Stored entries
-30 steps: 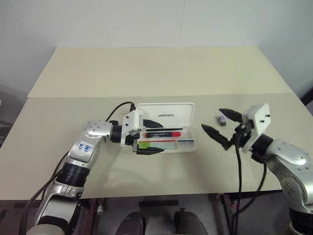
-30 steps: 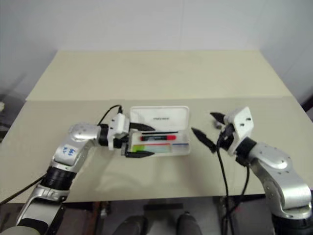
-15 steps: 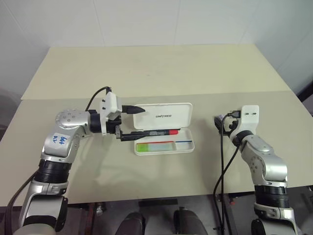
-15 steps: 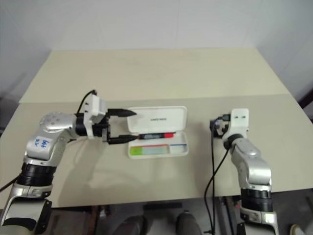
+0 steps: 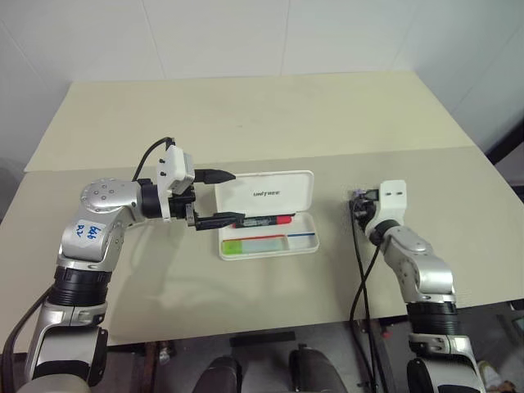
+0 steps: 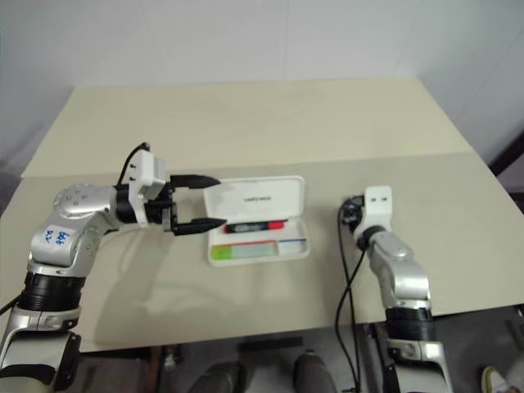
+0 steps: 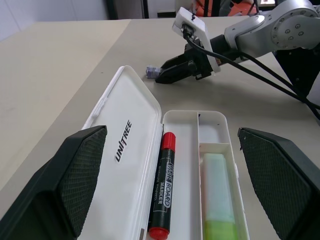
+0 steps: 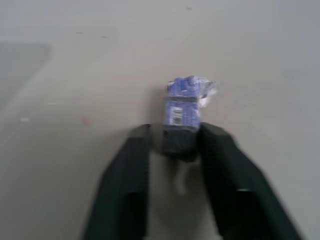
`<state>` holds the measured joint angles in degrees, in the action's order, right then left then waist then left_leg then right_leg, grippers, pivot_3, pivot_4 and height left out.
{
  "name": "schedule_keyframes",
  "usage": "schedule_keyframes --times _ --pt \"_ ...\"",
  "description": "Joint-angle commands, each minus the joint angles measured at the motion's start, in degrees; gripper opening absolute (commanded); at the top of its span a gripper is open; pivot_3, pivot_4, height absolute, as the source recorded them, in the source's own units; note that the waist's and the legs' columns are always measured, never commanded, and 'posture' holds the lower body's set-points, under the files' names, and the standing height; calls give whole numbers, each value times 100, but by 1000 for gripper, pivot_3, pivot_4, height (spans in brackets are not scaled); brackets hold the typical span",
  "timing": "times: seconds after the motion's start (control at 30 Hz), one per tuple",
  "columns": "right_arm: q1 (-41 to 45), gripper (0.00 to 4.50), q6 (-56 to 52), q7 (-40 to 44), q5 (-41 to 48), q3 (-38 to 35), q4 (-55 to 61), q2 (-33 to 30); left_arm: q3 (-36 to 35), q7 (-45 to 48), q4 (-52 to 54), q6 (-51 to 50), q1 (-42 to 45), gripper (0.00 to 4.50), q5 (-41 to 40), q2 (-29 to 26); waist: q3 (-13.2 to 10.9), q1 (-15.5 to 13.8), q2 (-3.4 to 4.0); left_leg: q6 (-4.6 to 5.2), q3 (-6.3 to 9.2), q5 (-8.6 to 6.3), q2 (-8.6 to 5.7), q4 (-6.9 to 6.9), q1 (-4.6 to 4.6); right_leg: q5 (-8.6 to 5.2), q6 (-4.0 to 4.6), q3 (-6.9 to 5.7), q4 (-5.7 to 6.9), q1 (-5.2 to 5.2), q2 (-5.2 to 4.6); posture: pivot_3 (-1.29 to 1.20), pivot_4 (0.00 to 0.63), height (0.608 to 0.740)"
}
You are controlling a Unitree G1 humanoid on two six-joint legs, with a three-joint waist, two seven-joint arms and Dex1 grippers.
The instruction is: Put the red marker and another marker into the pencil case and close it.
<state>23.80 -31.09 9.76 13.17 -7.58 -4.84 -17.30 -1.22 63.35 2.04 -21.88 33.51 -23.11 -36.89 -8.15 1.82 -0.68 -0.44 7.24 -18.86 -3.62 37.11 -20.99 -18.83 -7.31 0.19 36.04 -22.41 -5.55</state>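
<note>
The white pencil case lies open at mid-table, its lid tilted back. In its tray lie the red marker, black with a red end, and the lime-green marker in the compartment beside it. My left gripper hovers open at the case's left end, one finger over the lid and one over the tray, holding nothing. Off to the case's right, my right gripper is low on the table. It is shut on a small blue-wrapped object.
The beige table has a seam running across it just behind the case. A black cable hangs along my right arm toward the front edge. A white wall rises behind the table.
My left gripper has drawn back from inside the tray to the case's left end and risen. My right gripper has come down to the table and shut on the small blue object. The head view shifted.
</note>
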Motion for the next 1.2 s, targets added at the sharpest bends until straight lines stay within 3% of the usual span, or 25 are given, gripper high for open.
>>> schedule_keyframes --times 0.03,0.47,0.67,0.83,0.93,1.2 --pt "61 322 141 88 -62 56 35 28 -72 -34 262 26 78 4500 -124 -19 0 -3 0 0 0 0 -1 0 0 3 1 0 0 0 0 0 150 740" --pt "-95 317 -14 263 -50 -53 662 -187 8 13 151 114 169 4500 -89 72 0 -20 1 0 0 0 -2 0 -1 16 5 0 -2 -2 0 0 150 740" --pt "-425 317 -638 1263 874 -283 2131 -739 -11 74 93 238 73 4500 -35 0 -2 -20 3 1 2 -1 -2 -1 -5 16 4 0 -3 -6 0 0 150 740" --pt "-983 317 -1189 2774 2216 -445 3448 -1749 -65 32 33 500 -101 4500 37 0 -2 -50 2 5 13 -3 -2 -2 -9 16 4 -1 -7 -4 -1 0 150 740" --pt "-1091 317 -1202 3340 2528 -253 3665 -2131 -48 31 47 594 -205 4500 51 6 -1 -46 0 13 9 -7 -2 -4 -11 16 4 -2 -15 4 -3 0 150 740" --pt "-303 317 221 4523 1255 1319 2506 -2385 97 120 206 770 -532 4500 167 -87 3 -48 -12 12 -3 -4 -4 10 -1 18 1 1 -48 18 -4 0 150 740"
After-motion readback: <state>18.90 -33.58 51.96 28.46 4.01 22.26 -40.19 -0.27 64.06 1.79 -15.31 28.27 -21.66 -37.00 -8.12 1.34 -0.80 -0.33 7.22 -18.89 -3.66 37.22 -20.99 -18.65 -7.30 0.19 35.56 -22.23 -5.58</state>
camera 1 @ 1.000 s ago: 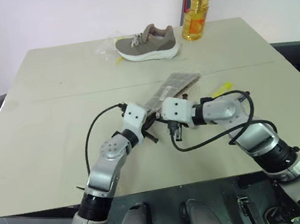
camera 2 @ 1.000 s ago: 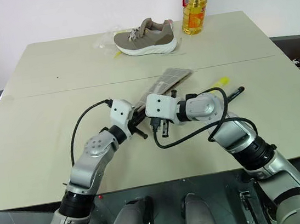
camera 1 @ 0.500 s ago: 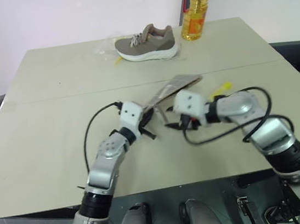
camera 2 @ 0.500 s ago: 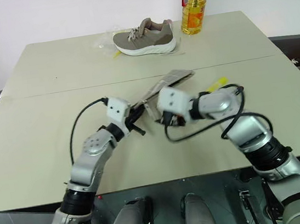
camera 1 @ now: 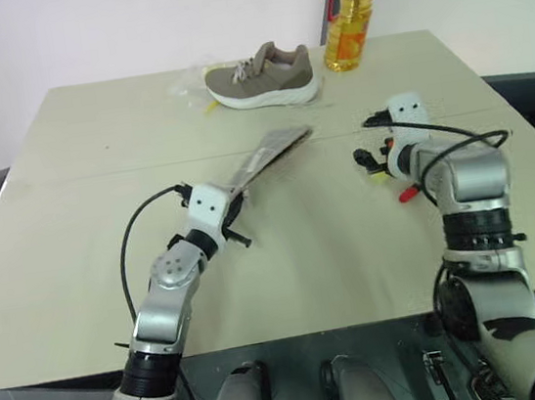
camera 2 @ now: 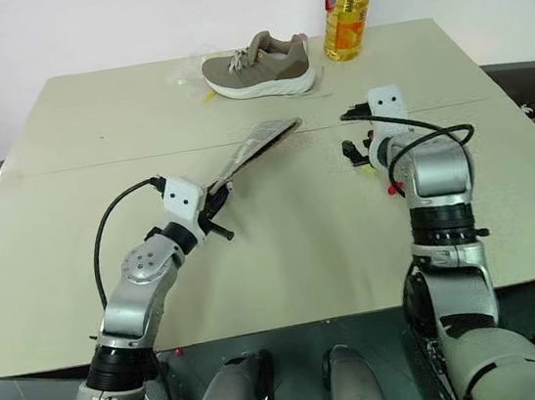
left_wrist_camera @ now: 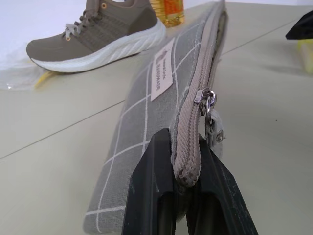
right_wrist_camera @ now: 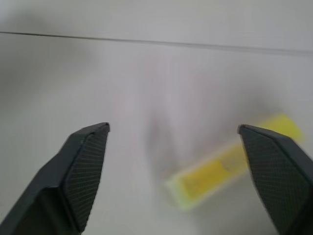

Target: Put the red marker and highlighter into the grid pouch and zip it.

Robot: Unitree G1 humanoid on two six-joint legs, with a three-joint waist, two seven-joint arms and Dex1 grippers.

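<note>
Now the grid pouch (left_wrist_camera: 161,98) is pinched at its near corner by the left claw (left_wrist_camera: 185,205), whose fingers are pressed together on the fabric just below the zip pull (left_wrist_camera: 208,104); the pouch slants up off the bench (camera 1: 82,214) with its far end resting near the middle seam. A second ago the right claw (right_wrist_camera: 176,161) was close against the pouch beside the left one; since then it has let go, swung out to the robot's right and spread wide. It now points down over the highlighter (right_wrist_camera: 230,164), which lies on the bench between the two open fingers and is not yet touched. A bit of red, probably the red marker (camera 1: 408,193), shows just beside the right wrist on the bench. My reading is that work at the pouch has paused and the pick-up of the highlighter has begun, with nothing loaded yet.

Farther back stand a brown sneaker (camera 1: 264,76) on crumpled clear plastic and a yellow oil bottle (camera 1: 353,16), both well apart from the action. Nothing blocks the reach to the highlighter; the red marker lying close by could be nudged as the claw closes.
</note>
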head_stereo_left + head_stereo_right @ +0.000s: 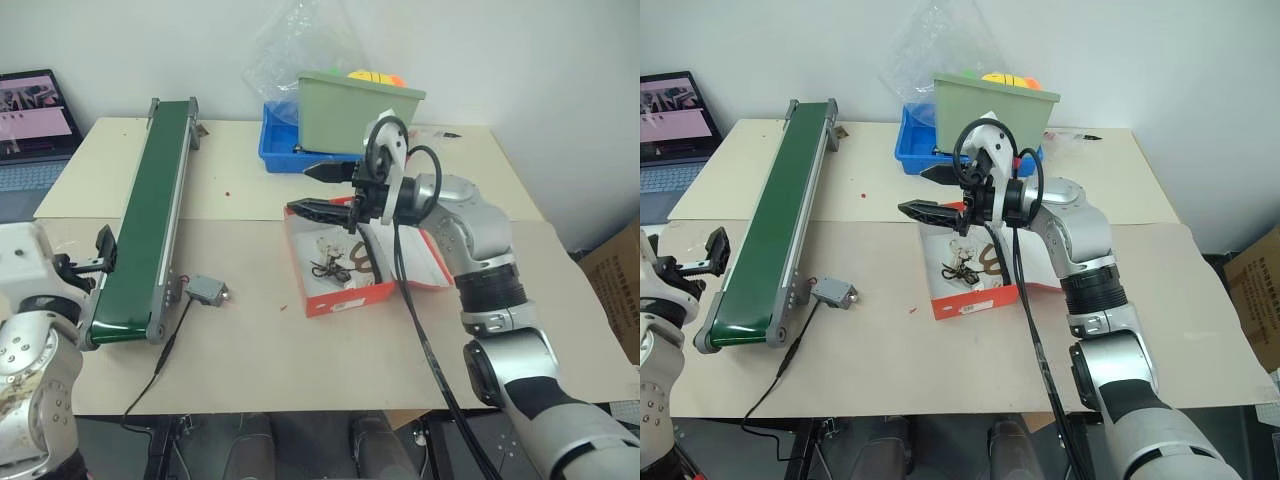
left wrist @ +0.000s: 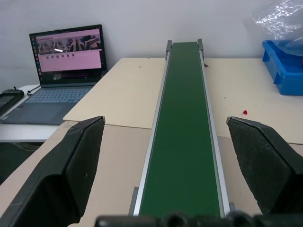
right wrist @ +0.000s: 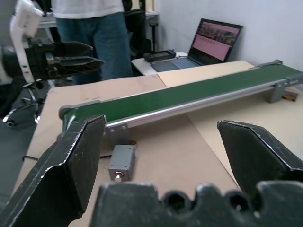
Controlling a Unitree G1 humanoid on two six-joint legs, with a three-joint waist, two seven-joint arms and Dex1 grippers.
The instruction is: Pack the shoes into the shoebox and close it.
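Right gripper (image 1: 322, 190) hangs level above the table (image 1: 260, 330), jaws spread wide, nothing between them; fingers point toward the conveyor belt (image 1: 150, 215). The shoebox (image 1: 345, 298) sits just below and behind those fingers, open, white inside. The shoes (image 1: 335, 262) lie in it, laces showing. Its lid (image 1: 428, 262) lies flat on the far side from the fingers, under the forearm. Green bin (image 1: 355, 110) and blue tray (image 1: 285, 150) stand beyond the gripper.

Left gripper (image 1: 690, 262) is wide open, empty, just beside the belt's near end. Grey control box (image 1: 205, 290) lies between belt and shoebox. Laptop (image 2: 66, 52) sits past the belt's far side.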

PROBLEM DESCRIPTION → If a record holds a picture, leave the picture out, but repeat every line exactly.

RESULT OF THIS TASK →
-30 steps: 
-30 steps: 
-15 steps: 
-15 steps: 
+0 steps: 
+0 steps: 
+0 steps: 
+0 steps: 
`<state>` holds the measured joint angles in degrees, in the action's order, right then left then waist then left_leg then right_leg, grippers, pivot_3, pivot_4 and height left out.
{
  "name": "schedule_keyframes",
  "usage": "schedule_keyframes --times _ --pt \"_ ...\"",
  "description": "Joint-angle commands, each minus the joint angles measured at the motion's start, in degrees; gripper opening absolute (commanded); at the top of its span a gripper is open; pivot_3, pivot_4, height absolute, as the source recorded them, in the source's own units; note that the waist's and the legs' columns are always measured, never commanded, and 'posture' holds the lower body's set-points, under the files' names, and the standing height; calls give whole numbers, each value times 100, but by 1000 for gripper, pivot_3, pivot_4, height (spans in brackets are not scaled); brackets hold the typical span",
  "timing": "times: seconds after the motion's start (control at 30 Hz), one per tuple",
  "columns": "right_arm: q1 (-41 to 45), gripper (0.00 to 4.50), q6 (-56 to 52), q7 (-40 to 44), q5 (-41 to 48), q3 (-38 to 35), q4 (-55 to 61), q2 (-33 to 30); left_arm: q3 (-36 to 35), q7 (-45 to 48), q4 (-52 to 54), q6 (-51 to 50), q1 (-42 to 45), gripper (0.00 to 4.50), q5 (-41 to 40), q2 (-29 to 26); waist: q3 (-13.2 to 10.9), q1 (-15.5 to 13.8), q2 (-3.4 to 4.0); left_leg: q6 (-4.6 to 5.2), q3 (-6.3 to 9.2), q5 (-8.6 to 6.3), q2 (-8.6 to 5.7), q4 (-6.9 to 6.9), q1 (-4.6 to 4.6); right_leg: q5 (-8.6 to 5.2), q6 (-4.0 to 4.6), q3 (-6.9 to 5.7), q4 (-5.7 to 6.9), q1 (-5.2 to 5.2), q2 (-5.2 to 4.6); posture: pivot_3 (-1.29 to 1.20), pivot_4 (0.00 to 0.63), height (0.608 to 0.740)"
}
You are controlling a Unitree G1 humanoid on two six-joint legs, with a three-joint waist, two seven-joint arms and Dex1 grippers.
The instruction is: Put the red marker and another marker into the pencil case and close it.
<state>23.80 -31.09 9.76 13.17 -7.58 -4.84 -17.30 -1.22 63.35 2.04 -21.88 33.51 -23.11 -36.89 -8.15 1.82 -0.68 -0.44 7.24 -18.86 -3.62 37.11 -20.99 -18.83 -7.31 0.19 36.04 -22.41 -5.55</state>
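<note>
The white pencil case lies open at mid-table, its lid tilted back. In its tray lie the red marker, black with a red end, and the lime-green marker in the compartment beside it. My left gripper hovers open at the case's left end, one finger over the lid and one over the tray, holding nothing. Off to the case's right, my right gripper is low on the table. It is shut on a small blue-wrapped object.
The beige table has a seam running across it just behind the case. A black cable hangs along my right arm toward the front edge. A white wall rises behind the table.
My left gripper has drawn back from inside the tray to the case's left end and risen. My right gripper has come down to the table and shut on the small blue object. The head view shifted.
</note>
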Motion for the next 1.2 s, targets added at the sharpest bends until straight lines stay within 3% of the usual span, or 25 are given, gripper high for open.
>>> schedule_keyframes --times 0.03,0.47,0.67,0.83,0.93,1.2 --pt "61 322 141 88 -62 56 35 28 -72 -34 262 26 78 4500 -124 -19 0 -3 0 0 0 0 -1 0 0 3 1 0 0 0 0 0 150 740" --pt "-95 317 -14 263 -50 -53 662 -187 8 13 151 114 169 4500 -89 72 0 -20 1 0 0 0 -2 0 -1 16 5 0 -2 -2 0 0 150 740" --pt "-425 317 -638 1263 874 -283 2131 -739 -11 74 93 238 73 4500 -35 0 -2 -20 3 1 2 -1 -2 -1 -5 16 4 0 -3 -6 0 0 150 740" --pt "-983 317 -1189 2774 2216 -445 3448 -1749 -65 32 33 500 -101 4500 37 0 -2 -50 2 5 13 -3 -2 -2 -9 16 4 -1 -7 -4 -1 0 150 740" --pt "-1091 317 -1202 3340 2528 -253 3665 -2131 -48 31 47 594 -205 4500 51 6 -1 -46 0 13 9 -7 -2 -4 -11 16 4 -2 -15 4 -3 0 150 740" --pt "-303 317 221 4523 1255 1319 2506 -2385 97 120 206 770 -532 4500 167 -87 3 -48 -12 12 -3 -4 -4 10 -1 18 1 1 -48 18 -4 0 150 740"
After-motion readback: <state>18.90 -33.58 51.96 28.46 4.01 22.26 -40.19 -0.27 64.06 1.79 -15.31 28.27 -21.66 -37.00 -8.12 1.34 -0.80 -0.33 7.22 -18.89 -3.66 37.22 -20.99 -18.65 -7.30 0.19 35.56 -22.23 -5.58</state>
camera 1 @ 1.000 s ago: 
camera 2 @ 1.000 s ago: 
camera 1 @ 0.500 s ago: 
camera 2 @ 0.500 s ago: 
camera 1 @ now: 
camera 2 @ now: 
left_wrist_camera @ now: 
right_wrist_camera @ now: 

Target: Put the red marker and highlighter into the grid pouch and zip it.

Robot: Unitree G1 humanoid on two six-joint legs, with a three-joint waist, two seven-joint arms and Dex1 grippers.

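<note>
Now the grid pouch (left_wrist_camera: 161,98) is pinched at its near corner by the left claw (left_wrist_camera: 185,205), whose fingers are pressed together on the fabric just below the zip pull (left_wrist_camera: 208,104); the pouch slants up off the bench (camera 1: 82,214) with its far end resting near the middle seam. A second ago the right claw (right_wrist_camera: 176,161) was close against the pouch beside the left one; since then it has let go, swung out to the robot's right and spread wide. It now points down over the highlighter (right_wrist_camera: 230,164), which lies on the bench between the two open fingers and is not yet touched. A bit of red, probably the red marker (camera 1: 408,193), shows just beside the right wrist on the bench. My reading is that work at the pouch has paused and the pick-up of the highlighter has begun, with nothing loaded yet.

Farther back stand a brown sneaker (camera 1: 264,76) on crumpled clear plastic and a yellow oil bottle (camera 1: 353,16), both well apart from the action. Nothing blocks the reach to the highlighter; the red marker lying close by could be nudged as the claw closes.
</note>
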head_stereo_left + head_stereo_right @ +0.000s: 
left wrist @ +0.000s: 
right wrist @ +0.000s: 
Controlling a Unitree G1 humanoid on two six-joint legs, with a three-joint waist, two seven-joint arms and Dex1 grippers.
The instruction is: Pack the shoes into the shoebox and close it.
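Right gripper (image 1: 322, 190) hangs level above the table (image 1: 260, 330), jaws spread wide, nothing between them; fingers point toward the conveyor belt (image 1: 150, 215). The shoebox (image 1: 345, 298) sits just below and behind those fingers, open, white inside. The shoes (image 1: 335, 262) lie in it, laces showing. Its lid (image 1: 428, 262) lies flat on the far side from the fingers, under the forearm. Green bin (image 1: 355, 110) and blue tray (image 1: 285, 150) stand beyond the gripper.

Left gripper (image 1: 690, 262) is wide open, empty, just beside the belt's near end. Grey control box (image 1: 205, 290) lies between belt and shoebox. Laptop (image 2: 66, 52) sits past the belt's far side.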

The answer given above is complete.